## GIVEN MATERIAL
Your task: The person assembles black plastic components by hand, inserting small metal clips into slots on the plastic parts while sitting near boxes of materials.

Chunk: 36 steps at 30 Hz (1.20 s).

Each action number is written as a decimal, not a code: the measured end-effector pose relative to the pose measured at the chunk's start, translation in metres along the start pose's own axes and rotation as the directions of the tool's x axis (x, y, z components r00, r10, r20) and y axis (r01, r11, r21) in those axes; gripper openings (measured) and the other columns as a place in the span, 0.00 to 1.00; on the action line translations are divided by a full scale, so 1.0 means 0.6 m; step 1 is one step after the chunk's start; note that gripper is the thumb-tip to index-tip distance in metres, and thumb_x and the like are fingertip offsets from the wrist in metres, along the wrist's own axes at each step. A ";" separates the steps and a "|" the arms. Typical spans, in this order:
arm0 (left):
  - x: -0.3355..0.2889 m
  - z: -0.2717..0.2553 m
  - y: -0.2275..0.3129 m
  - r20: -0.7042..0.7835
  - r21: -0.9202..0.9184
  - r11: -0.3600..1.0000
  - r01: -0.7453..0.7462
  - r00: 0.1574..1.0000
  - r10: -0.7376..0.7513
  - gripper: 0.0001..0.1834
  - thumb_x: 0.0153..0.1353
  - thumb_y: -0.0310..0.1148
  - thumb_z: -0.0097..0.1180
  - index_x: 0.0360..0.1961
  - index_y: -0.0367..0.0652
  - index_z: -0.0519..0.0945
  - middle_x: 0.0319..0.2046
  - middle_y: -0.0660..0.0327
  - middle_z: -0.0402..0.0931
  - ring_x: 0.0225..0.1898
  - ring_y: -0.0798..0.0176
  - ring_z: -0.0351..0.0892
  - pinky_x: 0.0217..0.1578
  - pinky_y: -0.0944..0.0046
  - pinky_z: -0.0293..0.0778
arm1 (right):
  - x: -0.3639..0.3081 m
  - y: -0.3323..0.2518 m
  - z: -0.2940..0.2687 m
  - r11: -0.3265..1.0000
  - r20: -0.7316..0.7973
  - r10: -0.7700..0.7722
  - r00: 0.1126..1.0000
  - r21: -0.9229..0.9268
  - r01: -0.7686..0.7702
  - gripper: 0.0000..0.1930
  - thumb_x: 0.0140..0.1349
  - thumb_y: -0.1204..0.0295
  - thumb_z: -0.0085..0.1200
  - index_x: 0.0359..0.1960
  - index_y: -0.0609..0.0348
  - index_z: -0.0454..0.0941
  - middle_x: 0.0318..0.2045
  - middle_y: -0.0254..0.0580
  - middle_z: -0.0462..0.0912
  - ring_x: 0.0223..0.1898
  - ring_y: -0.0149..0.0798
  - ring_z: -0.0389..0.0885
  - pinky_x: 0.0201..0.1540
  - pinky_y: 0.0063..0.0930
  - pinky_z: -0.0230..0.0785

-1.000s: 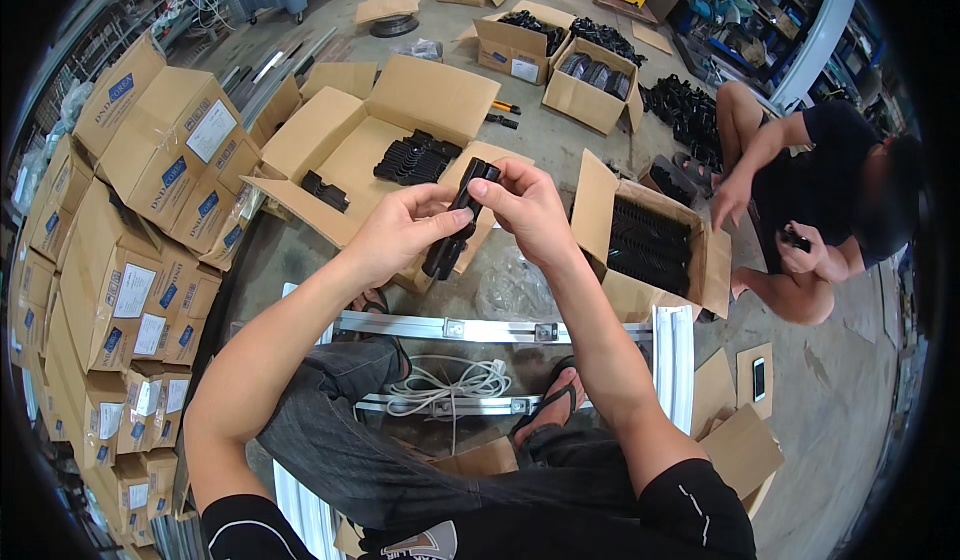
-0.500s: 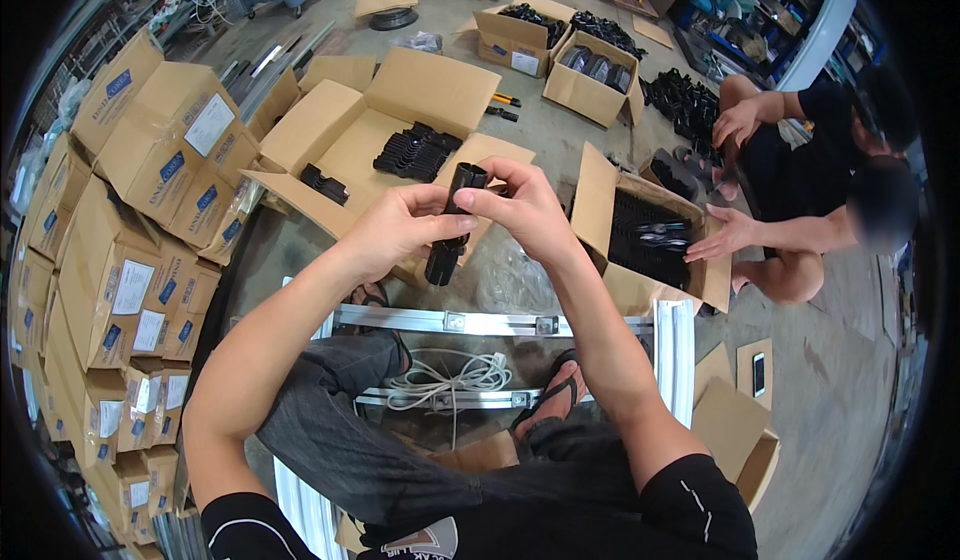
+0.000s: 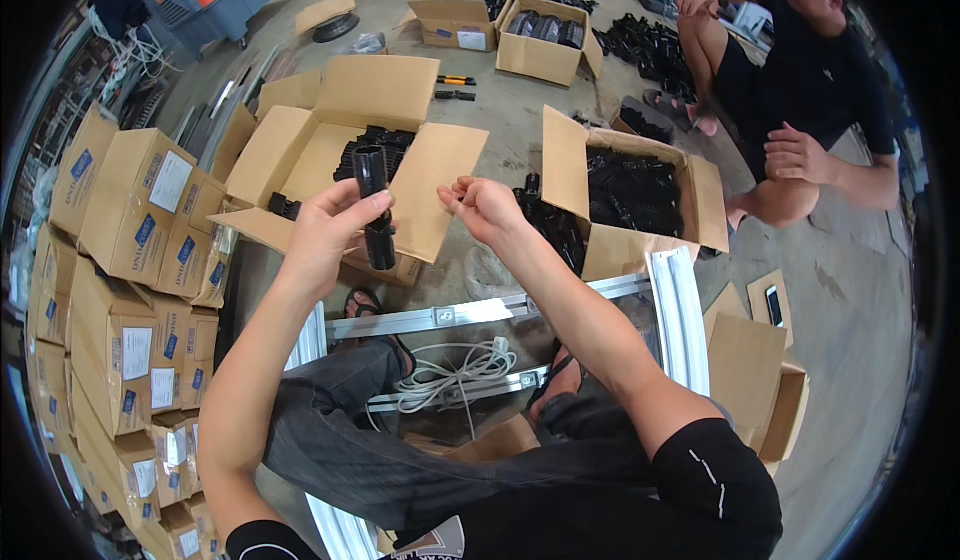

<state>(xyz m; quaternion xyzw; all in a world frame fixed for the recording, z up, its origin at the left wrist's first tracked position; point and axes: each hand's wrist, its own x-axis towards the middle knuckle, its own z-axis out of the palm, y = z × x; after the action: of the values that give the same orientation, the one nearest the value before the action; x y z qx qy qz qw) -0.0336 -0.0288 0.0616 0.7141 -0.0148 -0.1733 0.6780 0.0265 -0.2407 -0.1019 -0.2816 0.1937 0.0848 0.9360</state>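
Observation:
My left hand point(image 3: 322, 232) is closed round a black tubular part point(image 3: 371, 168), holding it nearly upright with the thumb across its middle. A little to the right, my right hand point(image 3: 486, 210) is apart from the tube. Its fingertips are pinched together, and whatever they may hold is too small to make out. Behind the tube stands an open carton point(image 3: 378, 88) with black ribbed parts point(image 3: 397, 142) stacked inside. Right of my right hand is another open carton point(image 3: 567, 165), filled with black parts point(image 3: 632, 192); more black pieces point(image 3: 553, 232) lie against its left side.
Stacked cartons point(image 3: 120, 345) line the left side. A metal frame point(image 3: 480, 312) lies across my legs, with a coiled white cable point(image 3: 450, 375) inside it. At the right, another person point(image 3: 830, 70) sits by the filled carton. A phone point(image 3: 773, 305) rests on cardboard.
My right hand has let go of the black tube and moved right; my left hand keeps it and has shifted left. The other person's hand has drawn back from the carton. The view has shifted.

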 end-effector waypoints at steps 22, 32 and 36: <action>0.004 -0.007 -0.001 0.126 -0.150 0.988 -0.021 0.991 0.040 0.18 0.65 0.36 0.60 0.53 0.39 0.77 0.43 0.60 0.81 0.43 0.62 0.84 0.42 0.63 0.79 | -0.150 -0.050 0.139 0.906 0.634 -0.096 0.767 -0.263 0.331 0.08 0.67 0.75 0.54 0.45 0.64 0.78 0.31 0.39 0.83 0.26 0.27 0.79 0.26 0.18 0.68; -0.003 -0.005 0.007 0.198 -0.218 0.974 -0.059 0.975 0.103 0.19 0.67 0.36 0.56 0.55 0.37 0.75 0.46 0.56 0.81 0.45 0.59 0.84 0.45 0.57 0.81 | -0.163 -0.067 0.141 0.887 0.658 -0.124 0.743 -0.263 0.381 0.07 0.66 0.77 0.55 0.43 0.65 0.78 0.30 0.39 0.82 0.26 0.25 0.78 0.27 0.19 0.69; 0.003 -0.007 0.004 0.175 -0.201 0.977 -0.072 0.979 0.108 0.19 0.66 0.37 0.57 0.54 0.36 0.76 0.42 0.58 0.81 0.44 0.58 0.83 0.47 0.54 0.81 | -0.167 -0.066 0.142 0.879 0.669 -0.120 0.734 -0.271 0.391 0.06 0.67 0.76 0.55 0.43 0.64 0.78 0.30 0.36 0.82 0.26 0.25 0.78 0.26 0.19 0.69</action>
<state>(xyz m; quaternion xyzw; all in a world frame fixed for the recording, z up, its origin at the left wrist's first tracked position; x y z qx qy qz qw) -0.0305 -0.0254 0.0639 0.6243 -0.0932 -0.2085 0.7471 -0.0273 -0.2306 0.0237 -0.4431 -0.1958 0.0792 0.8713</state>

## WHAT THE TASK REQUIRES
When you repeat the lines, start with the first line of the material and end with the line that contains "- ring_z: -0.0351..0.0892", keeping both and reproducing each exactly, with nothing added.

## YOUR RESPONSE
Your task: The person assembles black plastic components by hand, inserting small metal clips into slots on the plastic parts while sitting near boxes of materials.

Chunk: 36 steps at 30 Hz (1.20 s).

Each action number is written as a decimal, not a code: the measured end-effector pose relative to the pose measured at the chunk's start, translation in metres along the start pose's own axes and rotation as the directions of the tool's x axis (x, y, z components r00, r10, r20) and y axis (r01, r11, r21) in those axes; gripper openings (measured) and the other columns as a place in the span, 0.00 to 1.00; on the action line translations are divided by a full scale, so 1.0 means 0.6 m; step 1 is one step after the chunk's start; note that gripper is the thumb-tip to index-tip distance in metres, and thumb_x and the like are fingertip offsets from the wrist in metres, along the wrist's own axes at each step. A ";" separates the steps and a "|" the arms. Typical spans, in this order:
arm0 (left):
  - x: -0.3355..0.2889 m
  - z: -0.2717..0.2553 m
  - y: -0.2275..0.3129 m
  - r20: -0.7042..0.7835
  - r21: -0.9202..0.9184
  - r11: -0.3600..1.0000
  - r01: -0.7453..0.7462
  - r00: 0.1574..1.0000
  - r10: -0.7376..0.7513
  - gripper: 0.0001..0.1834
  - thumb_x: 0.0153..0.1353
  - thumb_y: -0.0310..0.1148
  - thumb_z: -0.0097..0.1180
  - index_x: 0.0360..0.1961
  - index_y: -0.0367..0.0652
  - index_z: -0.0519..0.0945
  - middle_x: 0.0319..0.2046
  - middle_y: -0.0660..0.0327
  - middle_z: -0.0402..0.0931
  - ring_x: 0.0225..0.1898
  - ring_y: -0.0798..0.0176
  - ring_z: -0.0351..0.0892

The required output is now complete.